Contract (core)

The dependency-free heart of the library: the ports every adapter implements, the domain models, the results the ports reference, and the error taxonomy. This is the frozen surface — everything else either implements a port here or orchestrates ports defined here (see Architecture).

Ports

Structural contracts (typing.Protocol).
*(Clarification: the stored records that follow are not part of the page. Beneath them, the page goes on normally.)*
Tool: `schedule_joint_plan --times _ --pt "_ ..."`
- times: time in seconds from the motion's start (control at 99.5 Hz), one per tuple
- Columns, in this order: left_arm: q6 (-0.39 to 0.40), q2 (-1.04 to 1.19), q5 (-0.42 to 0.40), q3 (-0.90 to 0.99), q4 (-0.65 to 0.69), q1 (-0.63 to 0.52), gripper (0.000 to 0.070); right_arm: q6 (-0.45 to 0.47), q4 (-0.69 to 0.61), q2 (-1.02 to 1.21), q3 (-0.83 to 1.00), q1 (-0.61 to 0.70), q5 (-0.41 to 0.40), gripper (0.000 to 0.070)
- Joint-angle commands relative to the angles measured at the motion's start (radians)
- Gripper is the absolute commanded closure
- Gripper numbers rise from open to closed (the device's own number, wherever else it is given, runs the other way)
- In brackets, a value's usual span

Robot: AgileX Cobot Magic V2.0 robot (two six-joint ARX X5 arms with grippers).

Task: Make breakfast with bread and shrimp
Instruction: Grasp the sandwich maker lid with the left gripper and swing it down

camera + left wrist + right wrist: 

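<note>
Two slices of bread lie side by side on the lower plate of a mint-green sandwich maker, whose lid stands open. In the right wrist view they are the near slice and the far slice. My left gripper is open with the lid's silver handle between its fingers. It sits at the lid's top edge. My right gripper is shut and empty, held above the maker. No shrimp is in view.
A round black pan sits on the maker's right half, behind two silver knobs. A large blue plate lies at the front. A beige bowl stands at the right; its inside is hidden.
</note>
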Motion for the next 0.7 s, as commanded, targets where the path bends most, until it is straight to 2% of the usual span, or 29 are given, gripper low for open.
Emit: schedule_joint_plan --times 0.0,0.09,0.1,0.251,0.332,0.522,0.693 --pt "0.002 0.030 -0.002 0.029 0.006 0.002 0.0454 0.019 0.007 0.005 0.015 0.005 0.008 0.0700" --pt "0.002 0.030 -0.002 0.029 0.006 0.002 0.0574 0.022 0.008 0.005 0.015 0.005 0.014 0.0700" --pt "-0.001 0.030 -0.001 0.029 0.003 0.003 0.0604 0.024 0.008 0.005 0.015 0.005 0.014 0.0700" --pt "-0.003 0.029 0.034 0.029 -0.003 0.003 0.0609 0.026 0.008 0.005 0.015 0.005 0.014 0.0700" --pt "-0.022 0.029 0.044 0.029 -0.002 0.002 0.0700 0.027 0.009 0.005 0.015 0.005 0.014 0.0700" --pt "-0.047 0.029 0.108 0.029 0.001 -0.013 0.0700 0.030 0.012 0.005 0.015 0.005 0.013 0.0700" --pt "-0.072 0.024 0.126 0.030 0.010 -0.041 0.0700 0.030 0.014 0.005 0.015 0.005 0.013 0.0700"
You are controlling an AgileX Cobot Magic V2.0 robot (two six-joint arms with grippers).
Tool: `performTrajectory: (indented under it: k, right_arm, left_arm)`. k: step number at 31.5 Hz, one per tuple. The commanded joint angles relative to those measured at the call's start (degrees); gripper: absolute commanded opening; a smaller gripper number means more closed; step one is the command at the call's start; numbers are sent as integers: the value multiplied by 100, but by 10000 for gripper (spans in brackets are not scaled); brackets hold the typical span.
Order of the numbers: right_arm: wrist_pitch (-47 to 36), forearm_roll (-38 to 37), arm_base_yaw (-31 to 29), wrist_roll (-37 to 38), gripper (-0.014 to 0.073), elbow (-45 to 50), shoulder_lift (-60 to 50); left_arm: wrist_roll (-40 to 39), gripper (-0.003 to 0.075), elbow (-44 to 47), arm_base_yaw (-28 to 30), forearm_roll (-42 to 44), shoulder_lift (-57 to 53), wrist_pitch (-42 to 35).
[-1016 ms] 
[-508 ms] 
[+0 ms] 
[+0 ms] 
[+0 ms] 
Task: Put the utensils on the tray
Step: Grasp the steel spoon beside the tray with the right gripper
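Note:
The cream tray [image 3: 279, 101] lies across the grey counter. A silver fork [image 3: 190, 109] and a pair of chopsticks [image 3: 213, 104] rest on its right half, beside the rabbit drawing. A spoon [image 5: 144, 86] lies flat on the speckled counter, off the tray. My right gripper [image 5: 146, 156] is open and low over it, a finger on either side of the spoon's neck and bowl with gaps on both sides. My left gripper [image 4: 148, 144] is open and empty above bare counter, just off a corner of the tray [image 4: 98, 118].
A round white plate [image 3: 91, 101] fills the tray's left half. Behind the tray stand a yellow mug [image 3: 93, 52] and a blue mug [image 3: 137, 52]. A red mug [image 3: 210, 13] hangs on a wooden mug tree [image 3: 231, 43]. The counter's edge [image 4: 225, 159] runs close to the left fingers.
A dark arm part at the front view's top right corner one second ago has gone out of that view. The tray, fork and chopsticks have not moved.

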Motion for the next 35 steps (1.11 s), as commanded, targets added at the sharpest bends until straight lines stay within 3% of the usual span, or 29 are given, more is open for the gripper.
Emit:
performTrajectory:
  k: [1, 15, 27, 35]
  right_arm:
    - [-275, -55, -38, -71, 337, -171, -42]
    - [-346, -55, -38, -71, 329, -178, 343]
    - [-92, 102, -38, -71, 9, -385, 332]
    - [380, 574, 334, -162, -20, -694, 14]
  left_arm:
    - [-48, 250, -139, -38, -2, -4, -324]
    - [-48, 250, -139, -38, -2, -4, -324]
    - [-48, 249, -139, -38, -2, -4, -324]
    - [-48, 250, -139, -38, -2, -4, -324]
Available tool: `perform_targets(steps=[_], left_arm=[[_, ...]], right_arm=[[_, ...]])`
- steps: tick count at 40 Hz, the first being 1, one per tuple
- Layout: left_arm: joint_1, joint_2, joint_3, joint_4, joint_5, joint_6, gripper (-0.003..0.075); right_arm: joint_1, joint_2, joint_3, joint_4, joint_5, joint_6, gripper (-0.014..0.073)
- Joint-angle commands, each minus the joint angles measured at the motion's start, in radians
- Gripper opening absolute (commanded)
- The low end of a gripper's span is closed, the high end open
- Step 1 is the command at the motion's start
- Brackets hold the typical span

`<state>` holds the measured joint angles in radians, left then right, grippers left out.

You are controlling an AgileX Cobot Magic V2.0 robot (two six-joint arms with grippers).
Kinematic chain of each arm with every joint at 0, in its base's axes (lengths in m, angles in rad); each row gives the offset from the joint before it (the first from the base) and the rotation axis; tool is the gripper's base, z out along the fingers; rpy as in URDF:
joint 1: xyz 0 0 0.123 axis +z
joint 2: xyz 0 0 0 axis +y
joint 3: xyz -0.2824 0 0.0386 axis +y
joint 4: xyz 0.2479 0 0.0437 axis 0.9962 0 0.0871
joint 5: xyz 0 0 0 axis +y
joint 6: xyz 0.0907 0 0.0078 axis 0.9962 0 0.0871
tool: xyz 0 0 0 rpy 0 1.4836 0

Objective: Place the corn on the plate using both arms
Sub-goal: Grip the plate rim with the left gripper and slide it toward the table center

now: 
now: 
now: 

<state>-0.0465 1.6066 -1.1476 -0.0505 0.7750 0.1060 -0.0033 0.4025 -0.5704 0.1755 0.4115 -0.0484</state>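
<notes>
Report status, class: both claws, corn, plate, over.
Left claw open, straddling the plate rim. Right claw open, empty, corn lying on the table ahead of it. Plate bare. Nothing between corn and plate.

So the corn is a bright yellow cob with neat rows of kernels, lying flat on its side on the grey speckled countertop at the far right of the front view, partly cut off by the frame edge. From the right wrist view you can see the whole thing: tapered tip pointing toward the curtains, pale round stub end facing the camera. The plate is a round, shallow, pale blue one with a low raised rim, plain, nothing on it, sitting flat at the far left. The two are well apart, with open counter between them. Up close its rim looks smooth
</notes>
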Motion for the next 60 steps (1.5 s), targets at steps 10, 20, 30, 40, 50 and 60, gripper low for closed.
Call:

First-party adapters subclass their port explicitly so the type checker verifies completeness; third-party code may conform purely structurally.

Serializer

Embedder

Maps text to dense vectors.

VectorIndex

Spec for a vector-index backend — stateless and reusable.

SearchableIndex

Immutable fitted artifact produced by VectorIndex.build().

Blocker

Spec for candidate generation — stateless and reusable.

BlockingIndex

Immutable fitted artifact produced by Blocker.build().

Filter

A second comparison-space reduction, distinct from blocking: prune a candidate set before matching.

Matcher

Clusterer

Groups a LinkageResult's matches into entity clusters — a swappable strategy, not a fixed step.

Trainer

Produces a frozen component from supervised data (v2, [train]).

Models

Record

RecordId

CandidatePair

A pair to be matched.

MatchDecision

A successful decision — is_match is always a real bool.

MatchError

A pair the matcher could not decide (retries exhausted / backend error).

Source

Data-bound config travelling with a frame.

Results

LinkageResult

All candidate pairs with their match decisions.

ClusteringResult

Entity clusters as a record-id -> cluster-id map (sklearn-style labels).

LabeledPairs

The gold set of true matches — one type everywhere.

TrainingPairs

Supervised material for a Trainer (v2).

Errors

The hard-failure taxonomy. DenseLinkageError is the catchable root for data / runtime failures; API misuse raises a plain ValueError, kept deliberately outside this family.

DenseLinkageError

Root of every hard failure raised by denselinkage.

UnknownIdColumn

Source.id_column is not a column of Source.frame.

EmptySource

Source.frame has no rows.

DuplicateRecordId

Source.id_column contains duplicate ids (record identity must be unique within a source).

DimensionMismatch

An embedder's output width does not match the vector index (or a query embedding does not match the indexed vectors).

InvalidTopK

A blocker top_k is not a positive integer.

IncompatibleStore

A persisted index cannot be reloaded as requested: the re-supplied embedder's model_id / embedding_dim does not match the stored provenance, or the store's format version is unsupported.